Ich saß allein im Büro und schrieb an einer Geschichte.
»Wo ist Otis?«, kam es plötzlich von Paul, der immer wie aus dem nichts aufgetaucht war und ich erschrak.

»Keine Ahnung, hatte noch was zu erledigen.«, antwortete ich dann.

Paul setzte sich auf Otis' Stuhl, mir direkt gegenüber.
»Woran arbeitest du gerade?«

»Ich schreibe die Geschichte um, die ich zum ersten Mal im JJ's erzählt habe.«

Paul stand auf und war fast wieder draußen, als er sich noch einmal umdrehte.
«Und, wie läuft's mit deinem Freund? Wie hieß er gleich?«

»Jonathan. Jonathan Cooper.«, antwortete ich.

»Und?«

»Ich fahre mit ihm zu meiner Tante. Sie feiert ihren Geburtstag.«, Paul nickte und es kehrte eine kurze Stille ein.

»Was ist eigentlich mit meinem Roman? Ich hätte da eine Idee.«

»Darüber reden wir später.«, würgte er mich ab, doch als er mein enttäuschtes Gesicht sah, fügte er schnell hinzu: »Du kannst meinen Wagen für den Besuch bei deiner Tante haben. Damit kannst du sie beeindrucken.«

»Ich denke nicht.«

»Nimm ihn trotzdem. Und das hier als Spritgeld.«, Paul griff in die Tasche und legte mir fünfhundert Dollar auf den Tisch.

Als er schon an der Tür stand, war ich es, die ihn noch einmal zurückrief.
»Kennen Sie das Gefühl, wenn Sie glauben, irgendjemand verfolgt Sie?«

»Wer verfolgt dich?«, fragte Paul und für einen Bruchteil einer Sekunde erschien eine Falte auf seiner Stirn.

Auf meiner auch, weil ich nicht wusste, wie ich das alles so einschätzen sollte.
»Wahrscheinlich niemand.

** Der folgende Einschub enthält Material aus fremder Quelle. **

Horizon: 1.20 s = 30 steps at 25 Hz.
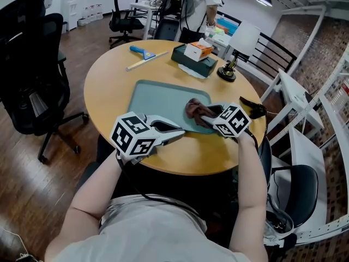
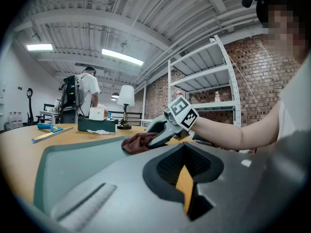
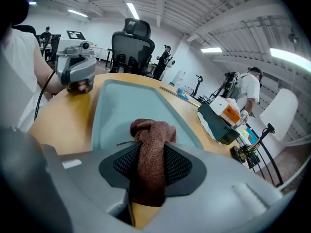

Ist nur so ein Gefühl.«

»Vorsicht, Alexia! Ich mag dich und ich mag deine Geschichten. Aber du darfst dich nicht darin verlieren, sonst kannst du deine Erfindungen und die Wirklichkeit irgendwann nich mehr auseinanderhalten.«

»Keine Sorge! Ich sag ja, wahrscheinlich bilde ich mir das nur ein.«, erklärte ich.

Ich starre auf Wesley's lange Beine, die sich im Rhythmus meiner bewegen, während wir nebeneinander laufen.

Es ist dunkel, kühl und das einzige, was uns den Weg erleuchtet sind die schäbigen Straßenlaternen, die gleich ausgehen würden.

Ich drehe mich hektisch um, als ich ein Klirren höre. Doch nichts ist zu sehen. Mit angehaltenem Atem blicke ich zurück zu meinem besten Freund, der mich schon amüsiert ansieht.
»Hast du Paranoia oder was?«

»Ich zeig dir gleich Paranoia.«

»Hol dir deinen Freund zurück. Dann siehst du auch wieder klarer.«, holte Paul mich wieder zurück und so langsam wurde mir bewusst, dass ich mich selber in den Mist ritt, indem ich meinen Beziehungsstatus zwischen mir und Jonathan auf einen andere Etappe katapultierte.

Paul lächelte mir aufmunternd zu, dann ging er und ich schrieb weiter an meiner Höhlenstory. Paul hatte recht. Nicht mit dem, was er über Jonathan gesagt hatte. Ich meine das Universum zwischen Erfindung und Wirklichkeit.